It’s still remarkable that most of the iconic comic characters that we all know and love were created in such a short period of time, just seven decades ago. While it is now almost impossible to imagine a world without Superman or Batman or Wonder Woman, they all blossomed into life in the same short span of years, along with hundreds of other characters who are still popping up in new comics, from Captain America to Ma Hunkel’s Red Tornado.
There is undoubtedly a romantic streak in those early days of American comics, moments that can be seen in Michael Chabon’s Kavalier and Clay, and in Gerard Jones’ Men of Tomorrow, with young men locking themselves up in overheated apartments and making comics for three days straight, taking breaks only to go get some more beer and fried chicken.
All those comics are so crude, but set templates that are still followed slavishly every week for the next seventy years in a single weekend of frenzied activity. Young men facing a world war dug into myth, pulps and their own imaginations to come up with new heroes for an age that needed ‘em.
They can look old and dusty now, (and we have to overlook the appalling racism and sexism that often crops up if we ever want to really appreciate them). These comics were produced all those years ago on cheap paper, and the physical objects are becoming yellower and more brittle every year. But the stories can still be startlingly modern. For most of us on the planet, there has always been superheroes like Batman and Namor, the Sub-Mariner, but there are also still loads of people who lived in a time when these concepts didn’t even exist. Super-heroes have dominated the comics medium for decades, but it really is still a young medium.
This relative newness has been used for an excuse for some shockingly poorly crafted comics over the past few years - as creators intentionally break storytelling rules that have been built up for years, only to discover there were actually really good reasons why these rules existed in the first place - but that doesn’t make it any less true. Stories evolve over years and decades and centuries – they don’t stay still, and the superhero still has a long way to go.
Not that they were thinking of this, back in Manhattan, in those art studios, in the spark of creative innovation and commercial ruthlessness in the late 1930s and early 1940s. They could never have imagined that their characters would still be going strong in the 21st century, in a bewildering variety of mediums.
It was still a troubling time in the good ol’ days – terrible things were happening in Europe and Asia, and the world had only just dug itself out of a horrible economic hole. There were still examples of ridiculous prejudice and hatred, and millions were still suffering all over the world.
But like Harry said in The Third Man, centuries of Swiss peace gave the world the cuckoo clock, and the horrors of WW2 gave us incredible innovations in medicine, engineering and all the basic sciences, while also giving birth to the modern idea of the superhero.
This monolithic character had ancestors, most recently in the pulps, but going all the way back to good ol’ Gilgamesh. But it was also something big and bright and new, with a fictional vigour that is still going strong.

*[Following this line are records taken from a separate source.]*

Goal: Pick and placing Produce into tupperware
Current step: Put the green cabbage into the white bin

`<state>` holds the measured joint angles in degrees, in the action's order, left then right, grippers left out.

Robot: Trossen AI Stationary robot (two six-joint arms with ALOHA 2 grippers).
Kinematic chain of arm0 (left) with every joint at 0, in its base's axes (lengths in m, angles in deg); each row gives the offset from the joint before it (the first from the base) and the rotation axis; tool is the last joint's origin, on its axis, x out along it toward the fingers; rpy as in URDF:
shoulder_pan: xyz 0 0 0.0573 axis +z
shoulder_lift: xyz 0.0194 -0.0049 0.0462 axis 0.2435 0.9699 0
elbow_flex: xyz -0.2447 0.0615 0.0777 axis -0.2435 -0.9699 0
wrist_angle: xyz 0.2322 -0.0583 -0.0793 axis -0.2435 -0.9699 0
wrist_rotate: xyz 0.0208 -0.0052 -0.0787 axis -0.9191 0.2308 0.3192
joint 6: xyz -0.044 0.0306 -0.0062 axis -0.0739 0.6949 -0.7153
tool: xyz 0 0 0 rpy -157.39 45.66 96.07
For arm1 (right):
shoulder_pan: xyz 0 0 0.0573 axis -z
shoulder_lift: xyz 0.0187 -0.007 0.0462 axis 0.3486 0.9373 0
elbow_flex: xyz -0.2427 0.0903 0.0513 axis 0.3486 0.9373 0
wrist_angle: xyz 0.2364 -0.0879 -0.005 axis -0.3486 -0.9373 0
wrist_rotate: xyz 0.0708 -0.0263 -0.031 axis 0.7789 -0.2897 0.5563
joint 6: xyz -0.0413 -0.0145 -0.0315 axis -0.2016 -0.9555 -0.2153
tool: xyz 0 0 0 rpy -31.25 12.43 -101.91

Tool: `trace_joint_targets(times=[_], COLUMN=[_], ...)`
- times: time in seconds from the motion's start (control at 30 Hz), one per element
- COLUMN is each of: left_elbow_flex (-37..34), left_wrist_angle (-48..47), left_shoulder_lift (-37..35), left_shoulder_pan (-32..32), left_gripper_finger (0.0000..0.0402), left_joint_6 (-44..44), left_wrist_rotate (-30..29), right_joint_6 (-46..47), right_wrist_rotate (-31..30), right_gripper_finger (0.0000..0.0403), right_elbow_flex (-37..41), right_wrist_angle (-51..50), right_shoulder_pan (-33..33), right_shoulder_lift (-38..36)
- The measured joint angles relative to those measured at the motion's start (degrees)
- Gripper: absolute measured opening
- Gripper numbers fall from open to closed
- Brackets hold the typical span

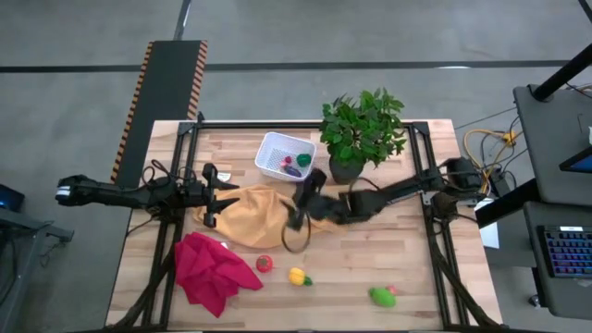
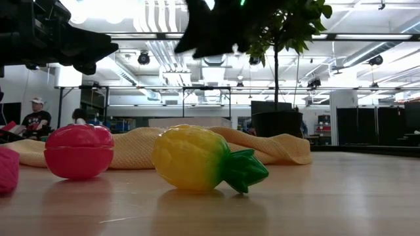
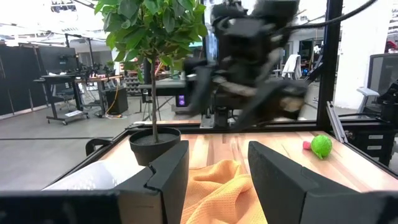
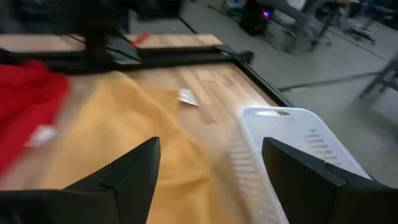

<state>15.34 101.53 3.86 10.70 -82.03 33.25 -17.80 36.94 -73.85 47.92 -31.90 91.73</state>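
Observation:
The white mesh bin (image 1: pixel 285 155) stands at the table's far middle and holds a red-purple piece (image 1: pixel 291 169) and a green piece (image 1: pixel 303 160). It also shows in the right wrist view (image 4: pixel 292 137). On the near half of the table lie a red round toy (image 1: pixel 265 264), a yellow toy pineapple (image 1: pixel 297 276) and a green toy (image 1: pixel 381 296). My right gripper (image 1: pixel 302 199) hangs open and empty above the yellow cloth (image 1: pixel 259 215), just near of the bin. My left gripper (image 1: pixel 213 194) is open and empty over the cloth's left end.
A potted green plant (image 1: pixel 361 129) stands right of the bin, close to my right arm. A red cloth (image 1: pixel 208 268) lies crumpled at the near left. A black frame runs along the table's far edge and sides. People sit in the room beyond (image 2: pixel 36 118).

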Motion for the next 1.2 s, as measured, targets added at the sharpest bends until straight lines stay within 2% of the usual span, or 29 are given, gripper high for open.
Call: trace_joint_targets(times=[0.17, 0.43, 0.57, 0.8, 1.0, 1.2], left_elbow_flex=[0.00, 0.00, 0.00, 0.00, 0.00, 0.00], left_wrist_angle=[0.01, 0.10, 0.07, 0.07, 0.22, 0.31], left_shoulder_lift=[-0.02, -0.11, -0.02, -0.10, -0.13, -0.11], left_shoulder_pan=[0.01, 0.02, 0.00, 0.01, 0.02, 0.01], left_gripper_finger=[0.0152, 0.0152, 0.0152, 0.0152, 0.0152, 0.0152], left_joint_6=[0.00, 0.00, -0.04, -0.08, -0.07, -0.07], left_wrist_rotate=[0.00, 0.00, 0.00, 0.02, 0.02, 0.01], right_joint_6=[4.41, 17.04, 28.27, 53.16, 64.56, 72.07], right_wrist_rotate=[-4.04, -3.11, 0.69, 2.79, 10.08, 18.36], right_gripper_finger=[0.0263, 0.0258, 0.0253, 0.0243, 0.0237, 0.0237], right_elbow_flex=[0.13, 0.22, 0.21, 0.17, 0.20, 0.22], right_wrist_angle=[-8.00, -26.90, -37.57, -51.77, -55.04, -55.56], right_shoulder_pan=[-6.12, -17.85, -24.48, -36.86, -43.78, -44.33], right_shoulder_lift=[-3.29, -8.48, -12.30, -17.78, -18.51, -17.32])
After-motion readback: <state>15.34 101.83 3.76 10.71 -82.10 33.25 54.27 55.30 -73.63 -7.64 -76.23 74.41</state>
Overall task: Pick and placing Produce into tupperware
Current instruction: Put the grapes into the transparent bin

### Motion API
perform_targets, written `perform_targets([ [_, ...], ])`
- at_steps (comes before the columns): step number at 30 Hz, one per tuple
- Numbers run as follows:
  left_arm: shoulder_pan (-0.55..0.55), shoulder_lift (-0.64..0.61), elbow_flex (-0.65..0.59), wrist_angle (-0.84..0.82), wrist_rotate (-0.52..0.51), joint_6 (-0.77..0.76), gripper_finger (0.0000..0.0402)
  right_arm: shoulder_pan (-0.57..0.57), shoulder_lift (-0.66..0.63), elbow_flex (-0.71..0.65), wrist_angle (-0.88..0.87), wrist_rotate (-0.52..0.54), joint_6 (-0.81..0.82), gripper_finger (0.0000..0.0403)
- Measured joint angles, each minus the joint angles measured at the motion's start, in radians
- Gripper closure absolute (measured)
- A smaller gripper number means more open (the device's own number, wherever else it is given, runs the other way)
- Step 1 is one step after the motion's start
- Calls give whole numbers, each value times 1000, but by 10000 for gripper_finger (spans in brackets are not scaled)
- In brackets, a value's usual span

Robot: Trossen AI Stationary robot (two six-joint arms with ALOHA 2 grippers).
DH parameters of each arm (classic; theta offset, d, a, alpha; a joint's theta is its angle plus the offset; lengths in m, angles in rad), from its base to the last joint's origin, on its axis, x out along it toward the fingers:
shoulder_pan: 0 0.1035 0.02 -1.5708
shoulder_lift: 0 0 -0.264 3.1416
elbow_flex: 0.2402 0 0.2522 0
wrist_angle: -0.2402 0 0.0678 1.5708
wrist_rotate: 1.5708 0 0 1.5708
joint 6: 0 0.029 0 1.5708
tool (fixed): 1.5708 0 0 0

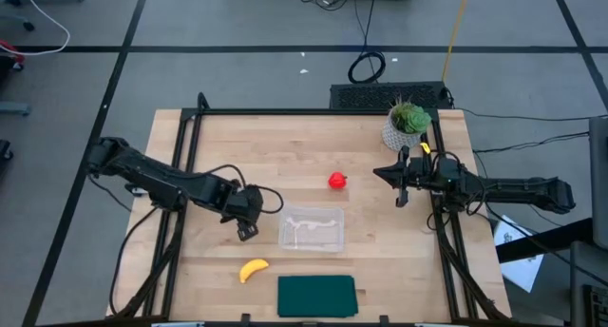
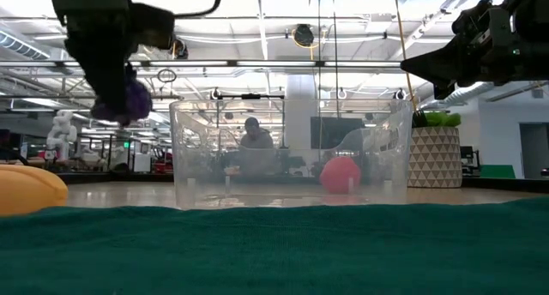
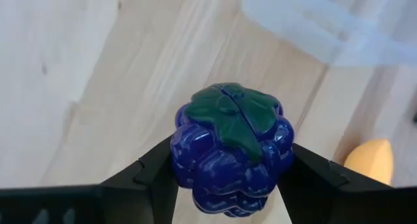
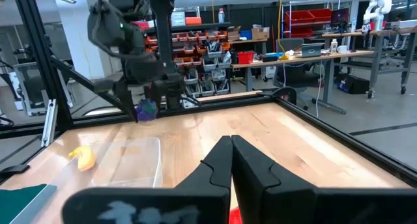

All these young writers and artists of comic’s golden age were running on pure enthusiasm and creative freedom, and produced it in startling amounts – there are dozens and dozens of remarkable and idiosyncratic creators like Fletcher Hanks out there, waiting for re-appraisal with a twenty-first century eye.
The creators were screwed over in rotten business deals that left them with nothing after they were responsible for some of the most iconic figures of the twentieth century. You never learn anything if you idealise the past, and the success of today’s biggest creators owe everything to the men and women who spent their lives in anonymity.
But their deeds are etched in the bedrock of history now, and the crooks who took advantage them are long gone and forgotten. Everybody knows about Bill Finger and Jerry Robinson’s contribution to proto-Batman, and while it’s a tragedy that Finger died without seeing his credit come calling, we can still celebrate his achievements.
Golden Age superhero comics can now look crude and clumsy, but they are also full of simple beauties and absolute lunacy. All these stories and art, churned out over those immortal weekends of the medium’s earliest days can still teach us something about storytelling and build for the future.